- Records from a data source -
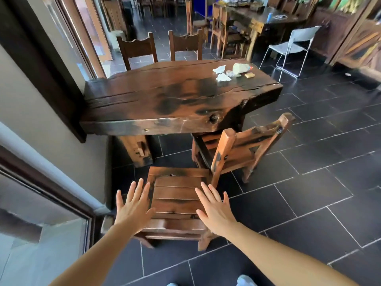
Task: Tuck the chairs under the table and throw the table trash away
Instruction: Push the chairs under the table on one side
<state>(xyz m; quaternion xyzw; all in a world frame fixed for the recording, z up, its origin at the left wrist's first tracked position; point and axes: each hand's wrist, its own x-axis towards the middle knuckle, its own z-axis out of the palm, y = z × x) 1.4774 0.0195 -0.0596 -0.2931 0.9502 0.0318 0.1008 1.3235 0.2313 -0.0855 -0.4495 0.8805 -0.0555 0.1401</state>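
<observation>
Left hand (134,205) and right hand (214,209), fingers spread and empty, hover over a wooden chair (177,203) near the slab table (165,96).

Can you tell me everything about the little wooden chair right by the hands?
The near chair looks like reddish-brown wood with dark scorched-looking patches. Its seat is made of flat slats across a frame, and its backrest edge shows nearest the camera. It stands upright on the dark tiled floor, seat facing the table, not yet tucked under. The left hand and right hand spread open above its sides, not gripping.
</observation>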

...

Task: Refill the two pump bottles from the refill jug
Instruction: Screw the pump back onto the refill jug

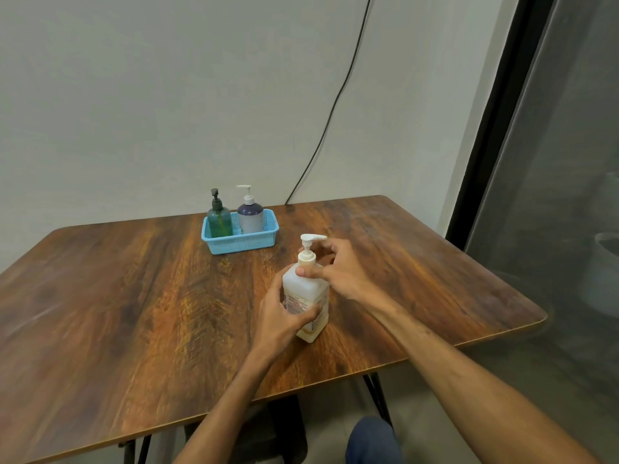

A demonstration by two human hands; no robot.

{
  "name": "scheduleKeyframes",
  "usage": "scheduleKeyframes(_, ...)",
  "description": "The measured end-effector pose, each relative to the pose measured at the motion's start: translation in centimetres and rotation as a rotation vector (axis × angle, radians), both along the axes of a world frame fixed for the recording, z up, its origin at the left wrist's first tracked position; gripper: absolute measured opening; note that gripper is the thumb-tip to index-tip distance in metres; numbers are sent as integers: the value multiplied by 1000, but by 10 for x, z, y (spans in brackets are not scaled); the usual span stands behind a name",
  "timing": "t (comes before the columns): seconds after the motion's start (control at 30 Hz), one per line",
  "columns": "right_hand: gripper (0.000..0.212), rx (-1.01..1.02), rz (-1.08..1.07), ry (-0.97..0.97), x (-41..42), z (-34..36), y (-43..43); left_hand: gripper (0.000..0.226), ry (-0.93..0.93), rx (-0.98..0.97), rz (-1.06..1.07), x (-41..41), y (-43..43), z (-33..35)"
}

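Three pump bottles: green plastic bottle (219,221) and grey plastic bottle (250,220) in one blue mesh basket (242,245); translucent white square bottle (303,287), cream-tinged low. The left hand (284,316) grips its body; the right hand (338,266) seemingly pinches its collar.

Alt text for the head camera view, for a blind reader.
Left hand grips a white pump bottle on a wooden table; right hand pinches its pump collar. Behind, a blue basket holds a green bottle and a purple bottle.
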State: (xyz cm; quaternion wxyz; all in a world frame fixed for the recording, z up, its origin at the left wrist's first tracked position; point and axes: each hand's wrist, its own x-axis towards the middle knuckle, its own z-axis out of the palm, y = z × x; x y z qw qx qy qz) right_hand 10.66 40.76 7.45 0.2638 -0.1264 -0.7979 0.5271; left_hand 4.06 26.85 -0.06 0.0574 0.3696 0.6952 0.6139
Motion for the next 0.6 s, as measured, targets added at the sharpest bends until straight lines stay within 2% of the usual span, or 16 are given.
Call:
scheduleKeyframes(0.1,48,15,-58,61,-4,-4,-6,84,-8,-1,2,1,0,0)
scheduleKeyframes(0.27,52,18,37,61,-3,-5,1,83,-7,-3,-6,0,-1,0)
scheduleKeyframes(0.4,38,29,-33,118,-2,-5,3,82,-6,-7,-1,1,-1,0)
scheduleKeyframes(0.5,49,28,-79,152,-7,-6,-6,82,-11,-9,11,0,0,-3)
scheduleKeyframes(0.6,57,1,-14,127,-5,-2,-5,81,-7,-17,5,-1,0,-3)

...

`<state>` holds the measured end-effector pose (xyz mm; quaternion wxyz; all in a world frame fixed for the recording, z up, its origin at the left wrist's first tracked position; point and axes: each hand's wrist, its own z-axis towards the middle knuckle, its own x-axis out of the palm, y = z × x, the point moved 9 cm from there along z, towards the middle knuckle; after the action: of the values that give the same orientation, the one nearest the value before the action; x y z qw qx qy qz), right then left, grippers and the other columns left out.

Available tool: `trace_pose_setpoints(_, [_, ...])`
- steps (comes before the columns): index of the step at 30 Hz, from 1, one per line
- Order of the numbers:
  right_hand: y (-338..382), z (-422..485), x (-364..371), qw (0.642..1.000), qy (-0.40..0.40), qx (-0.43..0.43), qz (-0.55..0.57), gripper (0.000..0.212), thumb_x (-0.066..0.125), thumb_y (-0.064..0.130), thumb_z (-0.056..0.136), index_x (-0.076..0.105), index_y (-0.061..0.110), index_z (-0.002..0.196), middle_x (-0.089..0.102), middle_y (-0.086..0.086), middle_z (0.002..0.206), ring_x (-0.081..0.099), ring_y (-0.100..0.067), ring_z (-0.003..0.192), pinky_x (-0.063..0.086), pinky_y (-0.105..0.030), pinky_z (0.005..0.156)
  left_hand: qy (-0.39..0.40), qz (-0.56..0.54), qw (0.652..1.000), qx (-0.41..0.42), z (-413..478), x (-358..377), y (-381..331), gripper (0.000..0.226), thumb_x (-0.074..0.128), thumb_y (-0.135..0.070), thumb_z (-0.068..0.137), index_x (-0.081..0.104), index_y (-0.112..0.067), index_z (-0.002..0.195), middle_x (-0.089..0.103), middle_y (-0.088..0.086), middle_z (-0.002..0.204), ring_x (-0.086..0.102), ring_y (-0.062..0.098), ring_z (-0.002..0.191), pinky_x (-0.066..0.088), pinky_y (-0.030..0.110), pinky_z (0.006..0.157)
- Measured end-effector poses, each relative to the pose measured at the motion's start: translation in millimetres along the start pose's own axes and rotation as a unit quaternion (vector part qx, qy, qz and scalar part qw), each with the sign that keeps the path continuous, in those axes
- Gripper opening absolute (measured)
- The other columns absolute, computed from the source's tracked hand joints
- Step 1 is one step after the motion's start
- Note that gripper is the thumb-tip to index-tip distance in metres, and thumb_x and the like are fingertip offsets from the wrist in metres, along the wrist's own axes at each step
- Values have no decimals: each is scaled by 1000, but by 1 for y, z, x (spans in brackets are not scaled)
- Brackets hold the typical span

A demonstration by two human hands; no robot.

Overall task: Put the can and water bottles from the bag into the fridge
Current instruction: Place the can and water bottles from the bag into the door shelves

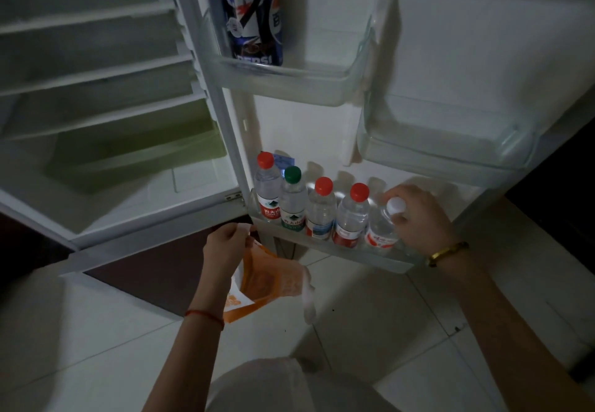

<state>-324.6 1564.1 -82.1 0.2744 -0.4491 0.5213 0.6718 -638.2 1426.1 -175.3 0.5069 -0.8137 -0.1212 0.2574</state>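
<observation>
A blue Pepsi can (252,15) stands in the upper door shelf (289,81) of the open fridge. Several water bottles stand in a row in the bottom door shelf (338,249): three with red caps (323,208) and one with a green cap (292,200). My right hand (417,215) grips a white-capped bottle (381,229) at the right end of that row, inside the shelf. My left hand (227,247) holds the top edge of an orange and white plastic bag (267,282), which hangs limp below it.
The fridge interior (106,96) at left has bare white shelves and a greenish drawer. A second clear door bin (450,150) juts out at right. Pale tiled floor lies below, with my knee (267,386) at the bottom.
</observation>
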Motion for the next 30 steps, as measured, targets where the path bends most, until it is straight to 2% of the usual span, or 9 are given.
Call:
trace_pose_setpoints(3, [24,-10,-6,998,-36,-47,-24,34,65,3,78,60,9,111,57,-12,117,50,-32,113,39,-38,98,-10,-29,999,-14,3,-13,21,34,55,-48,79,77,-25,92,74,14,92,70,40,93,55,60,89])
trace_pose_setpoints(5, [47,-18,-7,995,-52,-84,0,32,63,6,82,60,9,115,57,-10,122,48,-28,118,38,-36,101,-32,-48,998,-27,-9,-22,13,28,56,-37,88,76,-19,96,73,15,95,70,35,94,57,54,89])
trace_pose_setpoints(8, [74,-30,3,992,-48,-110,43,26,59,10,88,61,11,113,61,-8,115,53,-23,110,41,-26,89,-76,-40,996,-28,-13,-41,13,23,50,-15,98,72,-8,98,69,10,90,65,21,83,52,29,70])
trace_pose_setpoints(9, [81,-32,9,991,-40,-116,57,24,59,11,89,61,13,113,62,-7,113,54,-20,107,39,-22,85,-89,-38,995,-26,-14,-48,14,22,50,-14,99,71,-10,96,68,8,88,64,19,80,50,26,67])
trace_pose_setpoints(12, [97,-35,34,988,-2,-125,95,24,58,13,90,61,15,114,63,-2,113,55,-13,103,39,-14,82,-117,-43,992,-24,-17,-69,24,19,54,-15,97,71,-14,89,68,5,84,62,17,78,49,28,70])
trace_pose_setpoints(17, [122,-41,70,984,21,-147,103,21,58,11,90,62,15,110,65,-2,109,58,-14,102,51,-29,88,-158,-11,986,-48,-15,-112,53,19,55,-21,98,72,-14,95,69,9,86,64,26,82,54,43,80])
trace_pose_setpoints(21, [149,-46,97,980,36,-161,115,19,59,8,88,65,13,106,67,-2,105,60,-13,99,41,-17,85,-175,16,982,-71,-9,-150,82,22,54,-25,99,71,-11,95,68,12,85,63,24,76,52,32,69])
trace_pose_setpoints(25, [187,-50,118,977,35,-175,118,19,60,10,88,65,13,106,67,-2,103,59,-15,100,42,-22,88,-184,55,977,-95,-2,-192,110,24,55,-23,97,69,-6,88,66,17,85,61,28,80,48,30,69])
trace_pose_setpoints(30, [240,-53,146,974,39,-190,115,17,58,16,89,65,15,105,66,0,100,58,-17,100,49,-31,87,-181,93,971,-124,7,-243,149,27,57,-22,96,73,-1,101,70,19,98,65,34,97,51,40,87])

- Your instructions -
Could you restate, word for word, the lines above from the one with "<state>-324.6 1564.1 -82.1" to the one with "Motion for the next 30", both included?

- Your solution -
<state>-324.6 1564.1 -82.1 0.2744 -0.4491 0.5213 0.6718 -638.2 1426.1 -175.3 0.5069 -0.8137 -0.1212 0.2574</state>
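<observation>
A blue Pepsi can (252,15) stands in the upper door shelf (289,81) of the open fridge. Several water bottles stand in a row in the bottom door shelf (338,249): three with red caps (323,208) and one with a green cap (292,200). My right hand (417,215) grips a white-capped bottle (381,229) at the right end of that row, inside the shelf. My left hand (227,247) holds the top edge of an orange and white plastic bag (267,282), which hangs limp below it.
The fridge interior (106,96) at left has bare white shelves and a greenish drawer. A second clear door bin (450,150) juts out at right. Pale tiled floor lies below, with my knee (267,386) at the bottom.
</observation>
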Motion for the next 30 steps, as measured, targets where the path bends most, until it is straight to 2% of the usual span, or 9 are given.

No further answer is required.